Doubt in mq_send()

lullaby · April 20, 2013, 9:25am

Hi all,

We are trying to analyse a system hang issue on a multicore machine.

We have a QNX application which is using Message passing, pulse, semaphore, mutex, message queues, signaling etc. Application is having two processes and one of the process is having almost
76 threads based on a worst case user input.The other process is single threaded and is running as a resource manager. All these threads in the application form a complex communication path. But we only ensure that message passing will not occur in two directions (upward-downward) to avoid a deadlock condition. We have used pulses in both upward-downward direction (within the first process). We have Photon based GUI update also something like a logging mechanism. Also message queue is also used between threads. Scenario is like 33 threads will be sending messages to a single message queue and one thread will be receiving messages from this and is doing msg_sendv() to a resource manager.

Now the application hangs on a quad-core machine on continuous run.

As per the following QNX post,
openqnx.com/phpbbforum/viewtopic.php?t=7713
they say QNX message queues also can produce a deadlock scenario.

On analysing the application, we see that message queue used is getting full manytimes.
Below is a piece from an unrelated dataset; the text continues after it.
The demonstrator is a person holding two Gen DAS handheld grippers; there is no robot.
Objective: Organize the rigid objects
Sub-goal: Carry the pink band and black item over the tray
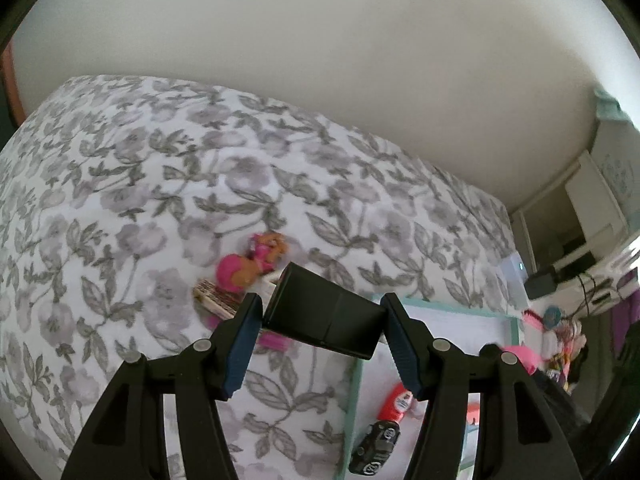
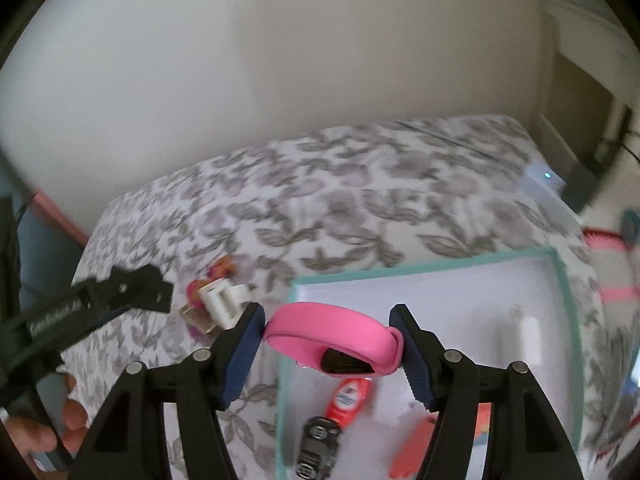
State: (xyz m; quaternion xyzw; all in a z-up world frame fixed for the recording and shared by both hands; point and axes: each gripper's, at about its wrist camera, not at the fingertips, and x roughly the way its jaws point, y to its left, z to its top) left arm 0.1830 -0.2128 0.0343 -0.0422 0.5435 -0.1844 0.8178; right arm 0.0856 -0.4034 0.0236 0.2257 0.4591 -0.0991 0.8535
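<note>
Grey-flowered white bedding covers the bed (image 1: 120,200), which is set against a plain cream wall (image 1: 320,60); white shelving (image 1: 592,200) is seen at the far right of the room. One shallow white tray with a mint rim (image 2: 564,280) lies on the bed. Inside it, one black toy car (image 2: 316,448) and one red tube (image 2: 348,400) are seen, touching at their ends. One black box (image 1: 324,312) is pinched by the jaws of the left gripper (image 1: 320,348) and held above the bedding by the tray's corner. One pink band (image 2: 332,336) is pinched by the jaws of the right gripper (image 2: 328,352) over the tray's near-left part. One pink toy figure (image 1: 256,260), one small brush (image 1: 216,298) and one white clip (image 2: 220,300) lie close together on the bedding.
</note>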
We haven’t used NONBLOCK flag for the threads which send messages to message queue. So if the queue gets full, these threads will be blocked. So my doubt is:- is there any possibility that this queue getting full and the receiver of the queue is blocked on the resource manager and is not able to receive any message from the queue. This causes the 33 threads to block as they are waiting to send message to the queue and causes some other related threads also to block.
Is this queue full situation also cause a QNX system hang?

How can we avoid a QNX full condition? In our application, even 1000 messages can be generated in 1ms. We have put Queue size as 1500. So we experience a high rate of queue full condition. Can we set an “unlimited” value for maximum number of messages in Queue?

Thanks,
Lullaby

maschoen · April 20, 2013, 6:16pm

If your processes are blocking and not running in a hard loop, you should be able to run pidin and see what everything is waiting on.
It does sound like you have a deadly embrace somewhere. The way such things are removed is by analysis of the data flow.
With a quad-core it is also possible you have a race condition. This can be checked by temporarily forcing all threads to run on one processor and seeing if the problem goes away.
[quote
As per the following QNX post,
[openqnx.com/phpbbforum/viewtopic.php?t=7713]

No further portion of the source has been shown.